→ **Work task**
Where does the word "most" occur in the data below? Copy each line that holds it.

Records from a data source:
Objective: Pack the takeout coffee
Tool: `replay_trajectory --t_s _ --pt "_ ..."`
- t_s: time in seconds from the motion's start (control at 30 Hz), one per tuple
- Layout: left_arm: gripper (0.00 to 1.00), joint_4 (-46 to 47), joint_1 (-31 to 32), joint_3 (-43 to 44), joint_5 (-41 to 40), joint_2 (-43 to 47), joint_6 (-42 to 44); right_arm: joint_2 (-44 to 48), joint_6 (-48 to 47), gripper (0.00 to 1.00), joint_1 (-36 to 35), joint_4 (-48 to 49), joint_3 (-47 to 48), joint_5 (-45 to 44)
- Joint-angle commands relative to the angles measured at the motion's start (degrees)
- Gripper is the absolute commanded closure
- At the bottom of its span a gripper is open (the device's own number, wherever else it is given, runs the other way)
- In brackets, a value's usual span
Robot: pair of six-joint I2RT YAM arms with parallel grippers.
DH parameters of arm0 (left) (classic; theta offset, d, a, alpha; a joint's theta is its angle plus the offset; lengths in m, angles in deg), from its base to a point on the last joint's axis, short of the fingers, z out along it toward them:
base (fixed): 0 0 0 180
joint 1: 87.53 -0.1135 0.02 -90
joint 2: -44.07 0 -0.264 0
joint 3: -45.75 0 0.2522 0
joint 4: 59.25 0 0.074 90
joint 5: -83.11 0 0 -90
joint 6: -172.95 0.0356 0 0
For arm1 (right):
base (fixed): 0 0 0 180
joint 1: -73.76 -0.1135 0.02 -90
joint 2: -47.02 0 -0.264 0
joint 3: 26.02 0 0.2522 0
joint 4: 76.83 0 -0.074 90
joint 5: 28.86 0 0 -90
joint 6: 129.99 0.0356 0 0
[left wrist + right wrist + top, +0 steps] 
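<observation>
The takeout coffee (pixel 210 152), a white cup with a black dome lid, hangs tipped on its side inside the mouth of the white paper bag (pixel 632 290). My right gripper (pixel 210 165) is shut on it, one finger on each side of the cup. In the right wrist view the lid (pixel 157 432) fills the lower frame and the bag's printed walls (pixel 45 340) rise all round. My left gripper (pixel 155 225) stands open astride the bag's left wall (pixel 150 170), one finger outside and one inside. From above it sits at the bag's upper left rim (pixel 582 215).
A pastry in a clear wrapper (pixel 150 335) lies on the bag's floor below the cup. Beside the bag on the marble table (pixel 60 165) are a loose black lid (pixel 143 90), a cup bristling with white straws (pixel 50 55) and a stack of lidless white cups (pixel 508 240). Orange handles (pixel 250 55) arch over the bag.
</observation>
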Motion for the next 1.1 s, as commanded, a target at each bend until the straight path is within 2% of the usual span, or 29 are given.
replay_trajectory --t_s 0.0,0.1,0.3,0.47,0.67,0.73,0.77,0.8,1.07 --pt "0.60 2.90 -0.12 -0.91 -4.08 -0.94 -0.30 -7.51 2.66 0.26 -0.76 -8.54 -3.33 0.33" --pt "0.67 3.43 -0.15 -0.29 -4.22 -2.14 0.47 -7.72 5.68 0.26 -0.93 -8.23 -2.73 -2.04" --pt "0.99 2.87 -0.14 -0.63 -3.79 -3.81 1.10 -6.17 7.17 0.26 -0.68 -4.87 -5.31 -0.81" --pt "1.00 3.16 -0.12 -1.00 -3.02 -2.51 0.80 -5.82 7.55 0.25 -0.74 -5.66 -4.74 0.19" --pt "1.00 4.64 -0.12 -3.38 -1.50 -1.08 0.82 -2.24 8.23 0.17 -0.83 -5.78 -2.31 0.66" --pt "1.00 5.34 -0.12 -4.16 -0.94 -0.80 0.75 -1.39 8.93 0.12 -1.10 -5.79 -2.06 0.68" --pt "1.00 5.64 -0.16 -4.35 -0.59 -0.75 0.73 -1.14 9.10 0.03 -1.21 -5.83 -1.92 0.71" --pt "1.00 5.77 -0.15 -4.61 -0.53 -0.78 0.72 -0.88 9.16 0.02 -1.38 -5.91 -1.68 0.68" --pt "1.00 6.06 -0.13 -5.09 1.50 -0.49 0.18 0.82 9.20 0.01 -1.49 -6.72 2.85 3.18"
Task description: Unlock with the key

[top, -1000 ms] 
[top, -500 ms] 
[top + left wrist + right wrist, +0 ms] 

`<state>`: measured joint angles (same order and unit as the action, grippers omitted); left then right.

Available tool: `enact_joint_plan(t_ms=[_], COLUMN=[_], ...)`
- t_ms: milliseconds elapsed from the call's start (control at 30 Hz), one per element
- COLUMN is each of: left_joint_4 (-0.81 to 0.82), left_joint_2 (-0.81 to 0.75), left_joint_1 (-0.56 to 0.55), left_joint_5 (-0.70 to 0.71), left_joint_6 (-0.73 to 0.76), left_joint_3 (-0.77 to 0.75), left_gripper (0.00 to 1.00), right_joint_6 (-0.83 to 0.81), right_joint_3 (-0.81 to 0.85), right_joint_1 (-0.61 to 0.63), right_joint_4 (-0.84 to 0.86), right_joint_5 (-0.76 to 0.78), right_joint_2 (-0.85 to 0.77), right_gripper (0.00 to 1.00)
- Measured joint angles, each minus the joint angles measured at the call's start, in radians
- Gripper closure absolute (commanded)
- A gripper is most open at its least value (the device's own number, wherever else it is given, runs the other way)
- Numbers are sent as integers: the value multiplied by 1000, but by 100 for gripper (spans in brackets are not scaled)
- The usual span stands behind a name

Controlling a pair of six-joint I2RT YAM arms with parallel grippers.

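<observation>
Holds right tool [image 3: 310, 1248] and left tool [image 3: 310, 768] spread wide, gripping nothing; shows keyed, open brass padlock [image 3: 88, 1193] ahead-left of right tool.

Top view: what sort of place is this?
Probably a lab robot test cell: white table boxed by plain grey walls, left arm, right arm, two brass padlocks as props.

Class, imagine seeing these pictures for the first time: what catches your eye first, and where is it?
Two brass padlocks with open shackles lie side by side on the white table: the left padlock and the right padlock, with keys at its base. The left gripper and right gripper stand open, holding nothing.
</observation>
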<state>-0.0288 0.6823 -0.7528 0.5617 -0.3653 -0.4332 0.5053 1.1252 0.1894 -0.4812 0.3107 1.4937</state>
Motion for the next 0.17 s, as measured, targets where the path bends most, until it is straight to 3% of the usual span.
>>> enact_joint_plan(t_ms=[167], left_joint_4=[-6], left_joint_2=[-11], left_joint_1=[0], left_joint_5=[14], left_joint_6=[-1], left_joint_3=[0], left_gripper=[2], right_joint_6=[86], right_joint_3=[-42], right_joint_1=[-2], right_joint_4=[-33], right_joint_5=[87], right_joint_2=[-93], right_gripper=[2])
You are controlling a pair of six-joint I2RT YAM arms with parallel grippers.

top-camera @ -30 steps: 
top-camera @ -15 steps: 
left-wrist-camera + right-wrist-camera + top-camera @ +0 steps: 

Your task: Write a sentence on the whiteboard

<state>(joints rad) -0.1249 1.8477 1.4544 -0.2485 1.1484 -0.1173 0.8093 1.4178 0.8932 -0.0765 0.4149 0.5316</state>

→ **Output of the exercise**
- A gripper is most open at its least value (the device's own number, wherever else it is given, runs the other way)
Motion for the next 0.17 s, as measured, targets where the path bends most, until it is straight to 3% of the usual span.

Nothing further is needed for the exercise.